13.5 This Agreement may be amended, modified, superseded, canceled,
renewed or extended, and the terms or covenants hereof may be waived, only by a
written instrument executed by the parties hereto, or in the case of a waiver,
by the party waiving compliance. The failure of a party at any time or times to
require performance of any provision hereof shall in no manner affect the right
at a later time to enforce the same. No waiver by a party of the breach of any
term or covenant contained in this Agreement, whether by conduct or otherwise,
in any one or more instances, shall be deemed to be, or construed as, a further
or continuing waiver of any such breach, or a waiver of the breach of any other
term or covenant contained in this Agreement.

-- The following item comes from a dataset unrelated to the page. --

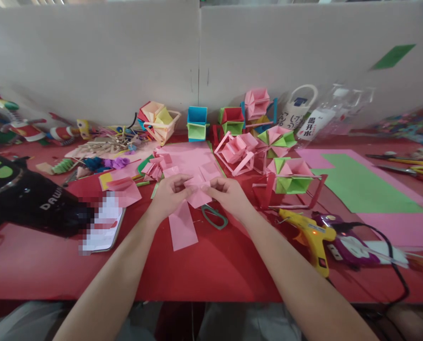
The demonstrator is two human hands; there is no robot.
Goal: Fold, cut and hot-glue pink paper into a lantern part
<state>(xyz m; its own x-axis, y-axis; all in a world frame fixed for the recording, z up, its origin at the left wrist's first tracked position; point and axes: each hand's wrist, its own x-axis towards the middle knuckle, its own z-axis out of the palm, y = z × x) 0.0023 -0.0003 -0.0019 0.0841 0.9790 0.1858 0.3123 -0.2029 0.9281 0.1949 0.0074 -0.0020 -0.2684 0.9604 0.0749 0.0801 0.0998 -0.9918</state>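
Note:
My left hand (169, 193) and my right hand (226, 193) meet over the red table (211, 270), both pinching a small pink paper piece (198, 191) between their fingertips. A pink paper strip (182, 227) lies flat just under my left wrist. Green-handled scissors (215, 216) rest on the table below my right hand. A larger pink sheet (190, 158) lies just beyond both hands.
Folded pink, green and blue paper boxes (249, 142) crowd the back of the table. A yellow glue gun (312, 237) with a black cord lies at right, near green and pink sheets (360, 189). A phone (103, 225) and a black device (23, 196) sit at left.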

14. Definitions. As used herein the following terms have the following
meaning:
(a) "Affiliate" means and includes any corporation or other
business entity controlling, controlled by or under common control with the
corporation in question.
(b) "The Companys Field of Interest" means: (1) the discovery,
development and commercialization of pharmaceutical products, diagnostic
products, or research reagents that target or intervene with intracellular
regulatory or control mechanisms (e.g., signal transduction, gene transcription
and protein trafficking); (2) gene therapy; (3) drug discovery based on
molecular structure or diversity; (4) any platelet substitute product; and (5)
other related areas.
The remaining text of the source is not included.